Kekuasaan menjadi pemimpin daerah atau nasional tidak terlepas dari adanya sifat-sifat transaksional yang membutuhkan pada kekuatan modal, sehingga terjadi suatu korelasi yang sangat jelas di mana kekuatan modal menjadikan indikator kuat dalam meraih dukungan, khususnya untuk mendapatkan kursi dari partai yang mengusung.
Dalam hal tersebut, kekuasaan dan uang seakan menjadi sebuah kovalen yang juga memiliki fungsi sosial, di mana menjadi fungsi acuan rata-rata bertingkah laku untuk memenuhi kebutuhan individu, keluarga, kelompok, masyarakat, hingga organisasinya.
Di Indonesia, Politik transaksional disamakan dengan politik uang, ada yang menjual dan ada yang membeli. Tentu semuanya membutuhkan alat pembayaran yang ditentukan bersama.
Jika dalam jual-beli alat pembayarannya berupa uang tunai. Pada praktik politik, jika terjadi politik transaksional, ada yang memberi uang dan ada penerima uang dalam transaksi politik tersebut.
Meskipun begitu, tidak selalu uang yang digunakan dalam transaksi politik, dalam beberapa kasus politik, politik transaksional juga berkaitan dengan jabatan dan imbalan tertentu di luar uang.
Politik transaksional merupakan suatu pembagian kekuasaan politik atau pemberian dalam bentuk barang, uang, jasa, maupun kebijakan tertentu yang bertujuan untuk mempengaruhi seorang atau lebih dan untuk mendapatkan keuntungan tertentu berdasarkan kesepatan politik yang dibuat oleh beberapa partai politik atau elite politik.

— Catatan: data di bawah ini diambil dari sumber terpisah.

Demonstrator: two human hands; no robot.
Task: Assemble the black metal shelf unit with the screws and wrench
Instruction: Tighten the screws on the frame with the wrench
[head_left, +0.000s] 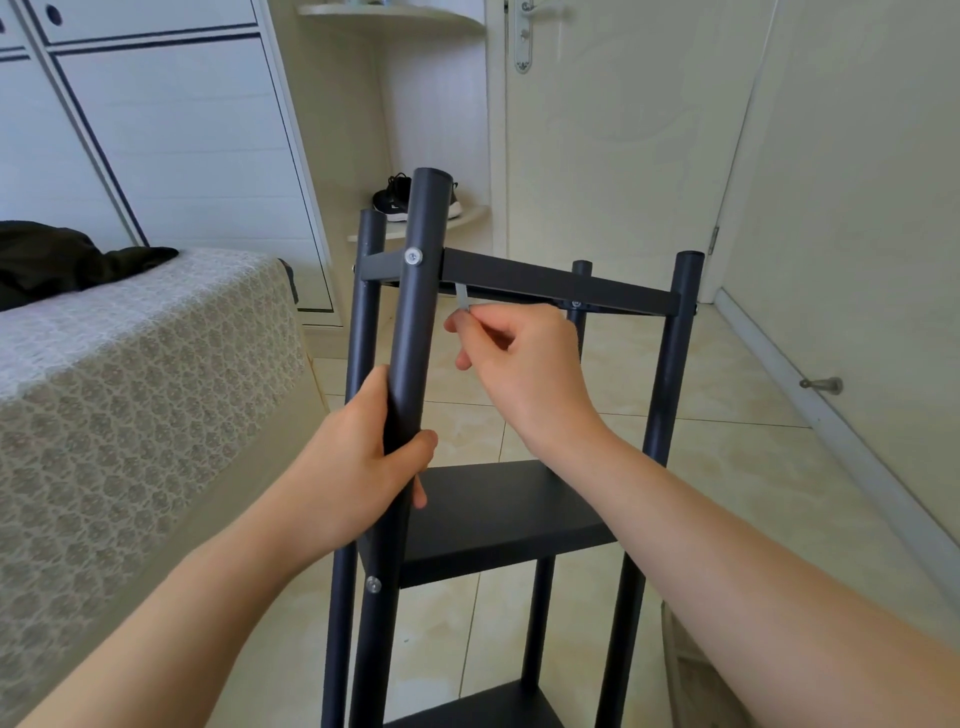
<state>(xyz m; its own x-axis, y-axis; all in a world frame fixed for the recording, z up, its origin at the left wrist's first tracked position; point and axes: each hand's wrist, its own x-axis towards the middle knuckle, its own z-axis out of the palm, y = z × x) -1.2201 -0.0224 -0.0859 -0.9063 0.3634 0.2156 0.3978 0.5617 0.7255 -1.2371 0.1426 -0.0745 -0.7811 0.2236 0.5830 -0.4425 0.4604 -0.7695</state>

Anggota Bawaslu Ratna Dewi Pettalolo, pada saat memberikan sambutan dalam acara Rakornas Evaluasi Hasil Pengawasan Pilkada 2020 di Jawa Timur, menyatakan tingkat partisipasi masyarakat dalam pelaporan politik uang dalam Pilkada serentak 2020 tergolong tinggi.

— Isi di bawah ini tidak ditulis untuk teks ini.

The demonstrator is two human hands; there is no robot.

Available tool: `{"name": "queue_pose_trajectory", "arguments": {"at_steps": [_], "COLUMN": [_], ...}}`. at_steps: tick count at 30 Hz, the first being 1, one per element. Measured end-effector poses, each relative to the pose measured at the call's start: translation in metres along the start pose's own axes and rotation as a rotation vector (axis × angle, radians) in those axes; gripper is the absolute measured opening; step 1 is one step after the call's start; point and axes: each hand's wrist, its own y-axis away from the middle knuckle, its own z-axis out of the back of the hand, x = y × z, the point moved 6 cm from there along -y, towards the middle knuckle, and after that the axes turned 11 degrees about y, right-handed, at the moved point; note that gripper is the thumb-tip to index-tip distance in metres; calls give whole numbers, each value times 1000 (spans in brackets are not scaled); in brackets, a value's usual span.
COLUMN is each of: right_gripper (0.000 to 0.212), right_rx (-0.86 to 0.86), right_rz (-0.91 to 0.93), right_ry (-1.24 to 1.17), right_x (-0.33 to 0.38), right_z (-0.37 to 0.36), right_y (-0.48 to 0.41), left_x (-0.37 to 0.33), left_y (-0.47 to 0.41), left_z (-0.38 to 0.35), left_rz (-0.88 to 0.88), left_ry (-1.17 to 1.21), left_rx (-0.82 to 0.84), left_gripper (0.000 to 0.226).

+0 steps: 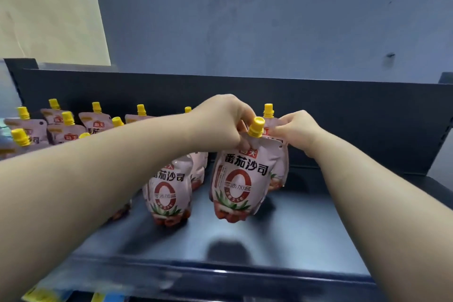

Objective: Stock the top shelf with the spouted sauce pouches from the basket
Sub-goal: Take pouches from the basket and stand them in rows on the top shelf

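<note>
Sauce pouch (236,179) stands upright on the top shelf (306,228), right of stocked rows (61,127). Top pinched by left hand (220,125) beside the yellow spout (256,126); right hand (297,130) pinches the opposite corner. Soft, full, probably slumps: best gripped at the stiff spout collar.

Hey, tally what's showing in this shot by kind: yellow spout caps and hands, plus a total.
Yellow plastic spout caps: 11 showing
Hands: 2, left hand and right hand, both gripping the front pink sauce pouch
Total: 13

Blue-grey wall (269,19), cream panel (49,7)
</note>
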Motion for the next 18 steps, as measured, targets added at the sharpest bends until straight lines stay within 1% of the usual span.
{"name": "queue_pose_trajectory", "arguments": {"at_steps": [3,7,10,14,18], "right_gripper": [4,9,8,12,9], "right_rx": [-10,-21,-29,25,105], "right_rz": [22,58,62,85,105], "right_ry": [5,39,24,8,16], "right_x": [3,11,13,11,3], "right_z": [-3,-14,-26,-45,-64], "right_y": [-22,-50,-70,-85,-93], "left_x": [0,5,12,29,44], "left_y": [-15,-33,-43,-54,-62], "left_z": [6,12,16,15,9], "left_rz": [11,38,53,107,162], "left_ry": [-70,-131,-183,-238,-263], "left_rx": [21,21,10,35,77], "left_gripper": [18,15,16,15,16]}}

Dari data penanganan dugaan pelanggaran politik uang yang berjumlah 262 kasus yang telah sampai pengkajian dan penyidikan, terdapat 197 laporan masyarakat dan 65 kasus merupakan temuan Bawaslu. Angka penanganan politik uang tersebut dikumpulkan hingga 17 Desember 2020.
Implikasi dari politik transaksional akan melanggengkan budaya korupsi dan donatur politik dapat memuluskan bisnisnya serta mendapat tempat strategis dalam pemerintahan. Singkatnya, praktik politik ini akan menghasilkan pemimpin yang melayani kepentingan kelompok bukan menjadi pelayan rakyat. Karena ketika kemenangan diperoleh, muncul pola korupsi baru yang dilakukan kelompok elit baru hasil pemilu atas APBN atau APBD. Pada akhirnya masyarakat menjadi korban keserakahan dan kesewenang-wenangan penguasa yang sudah terlindungi kebijakan pro penguasa dan oligarki.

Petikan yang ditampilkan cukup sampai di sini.